– Нормально...
Что-то я вдруг стала опасаться за рассудок своего директора. Всё-таки любовь – странная штука.
– А вы её любите, да? – спросила я, преданно глядя в глаза ректору Ясневскому и одновременно размышляя над тем, как бы конфисковать у него недопитый алкоголь.
На вопрос мой второй папа не ответил, но зато приложился к бутылке, допил всё до капли и снова поманил меня пальцем. С жертвенным видом я подставила свою макушку для очередного понюха.
– Любишь – не любишь... А!
Он махнул рукой и зачем-то полез под кровать. Там что-то глухо звякнуло, бомкнуло, а потом ректор выбрался ко мне с ещё одной бутылкой.
– Любовь, Юла, это такая болезнь...
– Любовь – это такая игра, – невежливо, но категорично перебил Звездинский грустным голосом, – в которой выигравшему достается смерть...
А потом запел что-то неимоверно печальное и такое красивое, что у меня сердце перевернулось, а кровь, кажется, потекла в обратную сторону:
– Вiдпусти, я благаю вiдпусти,
Бо не можу далi йти я...
Вiдпусти, я благаю вiдпусти,
Я не хочу бiльше йти.
– А ты говоришь – любовь... – сказал Вельзевул Аззариэлевич и посмотрел на бутылку в своей руке с каким-то непонятным отвращением, а потом спрятал её под кровать, поднялся и скрылся в ванной комнате, чтобы вернуться через несколько минут совершенно трезвым, собранным и с неожиданным вопросом:
– И что мне теперь прикажешь с тобой делать, Юлиана Волчок, а?
– Вы в том плане, что после всего, что я здесь увидела, вы просто обязаны лишить меня жизни?
Хохотнул грустно.
– Я про то, что ты – как магнит для неприятностей... Ты зачем пришла-то? Случилось что опять?
Я неопределенно пожала плечами.
– Может, и случилось... Но мне-то кто об этом скажет? – Небрежно почесала кончик носа. Надеюсь, что небрежно, потому что на самом деле я таким тривиальным способом пыталась набежавшие слезы прогнать.
– Мне про Лизу Сияющую вообще айвэ Лиар рассказал. А если б не рассказал? Если бы я обо всём вчера впервые услышала? Нет, хорошо, что у меня было время об этом подумать, взвесить всё. А если б не было?
– Если б я был султан, – запел пельмень. –
Я б имел трех жен!
И тройной красотой был бы окружен...
– Муня, не шали! – Ректор ласково погрозил Звездинскому пальцем и аккуратно закрыл крышечкой поглотитель звука.
– И теперь опять. Ошейник сняли, спасибо, конечно... Но как сняли? Почему сняли? Зачем было мне сон начаровывать?
– Александр, что же, отказался отвечать на твои вопросы?
– Я не спрашивала... – проворчала я смущенно. – Да он всё равно же не ответит! Я у него про Стража уже пятьсот раз спрашивала, он твердит одно: пока ничего неясно. Но мне-то еще неяснее, чем ему. Для меня его «неясно», может быть, вообще... Вельзевул Аззариэлевич, а зачем вы коньяк спрятали, а?
– Ох, как скверно-то... – Ректор покачал головой. – Ошейник с тебя сняли не потому, что Александр согласился на условия королевы. Можешь не бояться и идти спать.
– Да я не поэтому вообще! – предательски покраснела я.

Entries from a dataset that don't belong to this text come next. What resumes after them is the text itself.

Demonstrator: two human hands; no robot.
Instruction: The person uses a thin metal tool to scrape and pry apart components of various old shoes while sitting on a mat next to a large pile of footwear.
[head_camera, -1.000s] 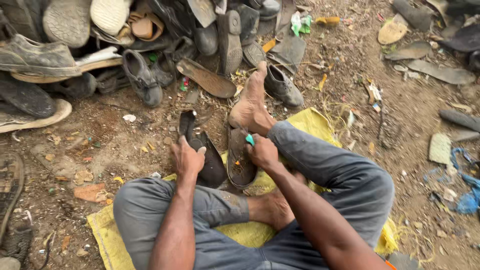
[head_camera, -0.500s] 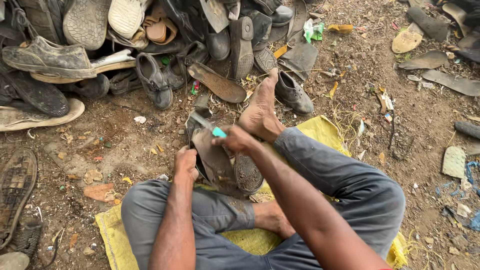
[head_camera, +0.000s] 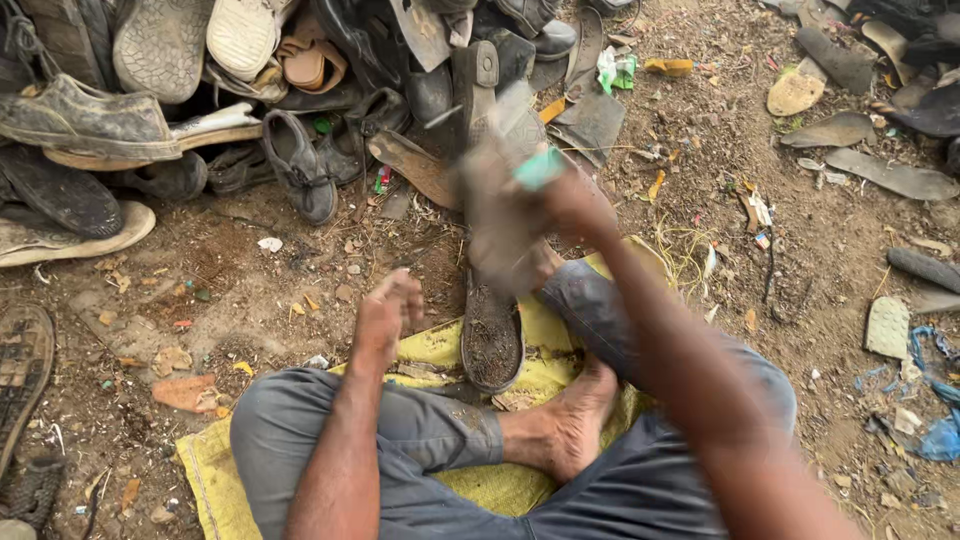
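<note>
The right hand (head_camera: 560, 195) is clutching a blurred, teal-handled tool (head_camera: 538, 168) above the worn sole (head_camera: 491, 335); the left hand (head_camera: 385, 315), beside the sole, is loosely curled and holding nothing. The sole looks light and bendy, best gripped mid-length.

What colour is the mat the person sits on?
Yellow, soiled with dirt: the woven mat shows in the head view, under the grey-trousered legs.

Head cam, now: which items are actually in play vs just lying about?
In play:
right hand, raised and motion-blurred, gripping a teal-handled tool and a blurred grey piece
left hand, open, holding nothing
dark shoe sole on the yellow sack

Lying about:
shoe pile
loose soles on the dirt
blue plastic scrap
</note>
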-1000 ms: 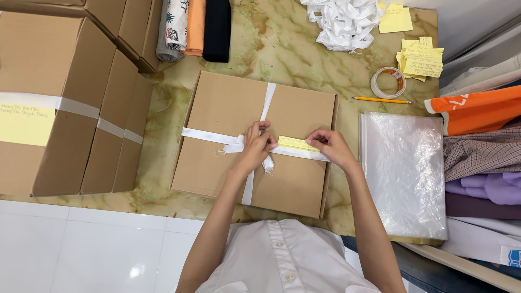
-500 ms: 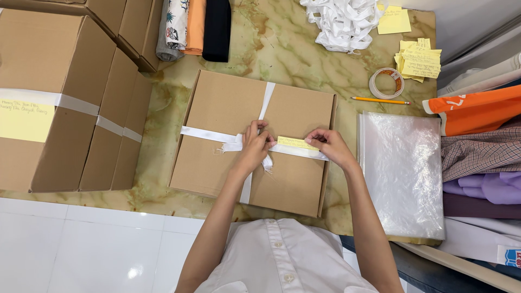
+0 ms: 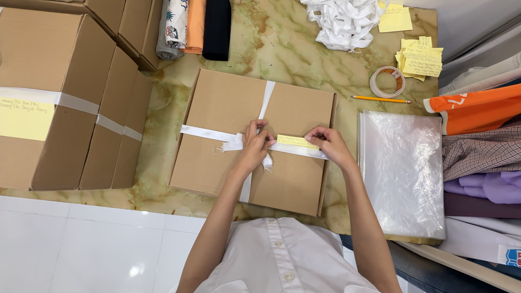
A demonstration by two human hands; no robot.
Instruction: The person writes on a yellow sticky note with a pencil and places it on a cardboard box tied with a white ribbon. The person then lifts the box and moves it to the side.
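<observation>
Little had moved since the earlier frames: both hands stayed at the same places on the box, with only a slight shift of the fingers at the knot.

Flat cardboard box (image 3: 228,125) lay in the middle of the marbled surface (image 3: 304,59), lid closed, plain brown, slightly skewed to the surface edge. White ribbon (image 3: 203,133) crossed it both lengthwise and crosswise, the two bands meeting near the centre. Small yellow note (image 3: 296,141) lay under or against the crosswise band, just right of the crossing.

Left hand (image 3: 254,147) sat on the crossing, grip closed on the ribbon ends at the knot. Right hand (image 3: 329,145) rested at the right end of the yellow note, grip narrow, fingertips pinching the ribbon there.

Outward: stacked cardboard boxes (image 3: 59,103) with tape bands and a yellow label stood to the left. Folded fabrics (image 3: 192,24) lay at the top edge, a heap of white ribbon (image 3: 342,21) beside them. Yellow sticky notes (image 3: 420,57), a tape roll (image 3: 387,82) and a pencil (image 3: 381,99) lay at upper right. Clear plastic bags (image 3: 401,168) lay just right of the box, folded garments (image 3: 480,146) beyond them.
</observation>
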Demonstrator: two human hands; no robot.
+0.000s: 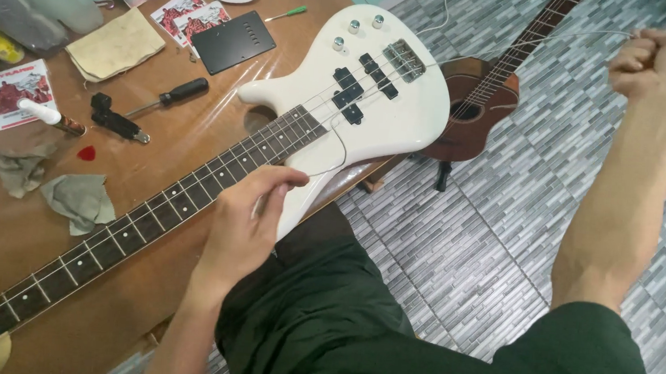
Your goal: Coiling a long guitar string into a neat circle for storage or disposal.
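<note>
A white electric bass guitar lies across a brown wooden table, its dark fretted neck running toward the lower left. My left hand rests at the neck's near edge and pinches a thin metal string that curls off the body. My right hand is raised at the upper right, fist closed on the far end of a string that stretches taut from the bridge.
A black-handled screwdriver, a black tool, a black cover plate, a red pick, string packets and cloths lie on the table. A brown acoustic instrument stands on the tiled floor.
</note>
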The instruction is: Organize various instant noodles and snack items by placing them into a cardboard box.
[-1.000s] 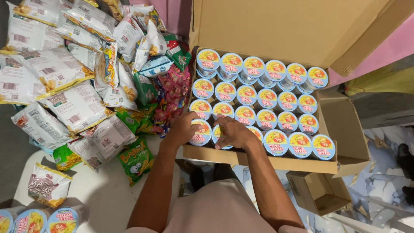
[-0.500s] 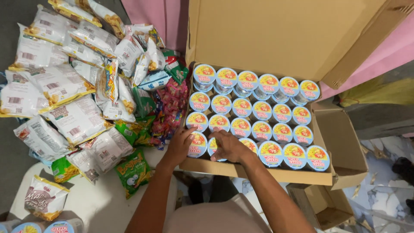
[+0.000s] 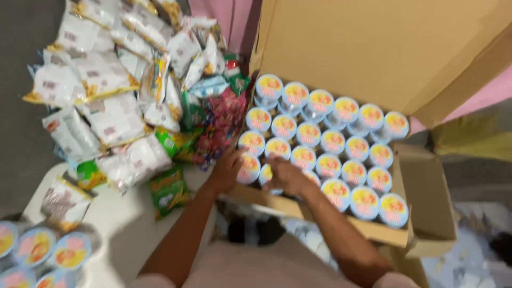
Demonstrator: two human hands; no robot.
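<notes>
Being gripped by the left hand [image 3: 228, 169] and right hand [image 3: 282, 175]: near-left corner cups [image 3: 249, 168] in the cardboard box [image 3: 426, 186], fingers curled round them; lifting out is being judged the step, needing a straight pull clear of neighbours

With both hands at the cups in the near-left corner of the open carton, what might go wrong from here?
1. The left hand and right hand close around one cup in a tightly packed row; pulling it may drag neighbouring cups out of line.
2. The carton seems to overhang the white table; leaning on its near edge could tip it.
3. The snack packets are heaped loosely and may slide.
</notes>
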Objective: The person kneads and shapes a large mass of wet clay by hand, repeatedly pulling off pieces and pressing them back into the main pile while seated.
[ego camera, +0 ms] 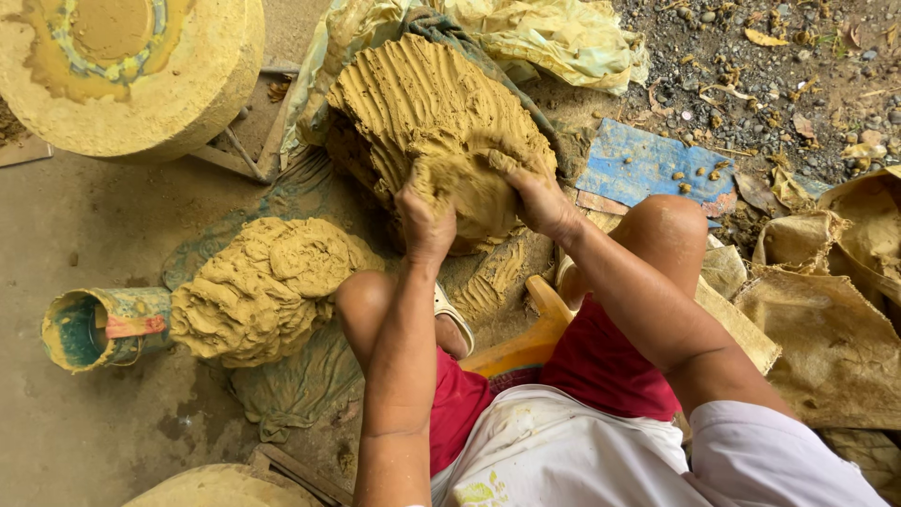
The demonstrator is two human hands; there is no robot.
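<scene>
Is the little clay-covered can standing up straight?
No, the can lies on its side on the floor, its open mouth facing left, beside a lump of clay.

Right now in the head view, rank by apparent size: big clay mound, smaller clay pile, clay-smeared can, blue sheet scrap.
1. Big clay mound
2. Smaller clay pile
3. Blue sheet scrap and clay-smeared can: look alike, and the scrap lies farther off, so unranked.

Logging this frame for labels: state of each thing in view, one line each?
left hand: gripping clay lump
right hand: gripping clay lump
clay lump: being pulled from big mound
big clay mound: finger-grooved
smaller clay pile: heaped on cloth
can: lying sideways, open
</scene>
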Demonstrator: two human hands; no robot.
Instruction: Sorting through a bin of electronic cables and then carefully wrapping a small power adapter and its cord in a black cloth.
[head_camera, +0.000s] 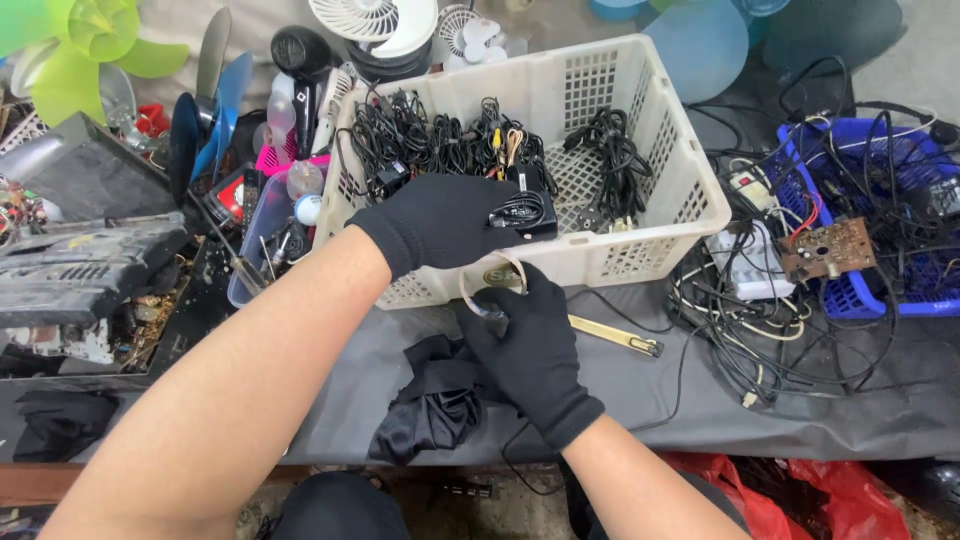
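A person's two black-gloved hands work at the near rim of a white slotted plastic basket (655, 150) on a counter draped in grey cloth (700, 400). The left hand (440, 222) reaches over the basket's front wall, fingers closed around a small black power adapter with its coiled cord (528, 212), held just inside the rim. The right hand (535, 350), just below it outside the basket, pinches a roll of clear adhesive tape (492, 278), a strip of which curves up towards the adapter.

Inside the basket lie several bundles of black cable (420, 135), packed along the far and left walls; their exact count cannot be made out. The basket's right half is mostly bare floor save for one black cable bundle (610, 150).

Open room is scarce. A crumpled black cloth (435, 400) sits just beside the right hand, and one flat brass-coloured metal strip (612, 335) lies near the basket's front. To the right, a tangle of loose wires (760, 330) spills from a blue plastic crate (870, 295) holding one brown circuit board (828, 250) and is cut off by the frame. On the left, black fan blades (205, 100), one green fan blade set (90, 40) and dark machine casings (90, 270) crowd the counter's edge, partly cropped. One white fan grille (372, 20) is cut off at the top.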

– Я так и понял, ага. Ошейник сняли, камень я лично уничтожил. Утром в Школу возвращаемся. Иди спать, Юлка.
Ну, в Школу так в Школу.
– Мне бы с папой поговорить, – промямлила я напоследок, – пока он ещё тут.
– Не тут они, – ректор махнул рукой. – Отбыли всем двором готовить почву для объявления о свадьбе... Всё потом, ладно? Я тебе дома сам, лично, на все вопросы отвечу, договорились?
И что мне оставалось? Вздохнуть, бросить тоскливый взгляд на кровать пана Ясневского, под которой он хранил свой ароматный коньяк, схватить молчаливого Григория, подхватить коробочку со Звездинским, и к себе отправиться.
– Я рад, что ты пришла, – произнес мне в спину директор Школы Добра. – Спасибо.
Но как же всё-таки его жалко!
Глава 12
Напоследок малышка неуверенно улыбнулась, махнула тяжёлой косой, нечаянно зажала край халата дверью, беззаботно рассмеялась и, наконец, ушла. Возникло ли желание отправить следом за ней незаметную тень? Возникло. Отправил ли ее ректор Школы Добра? Нет.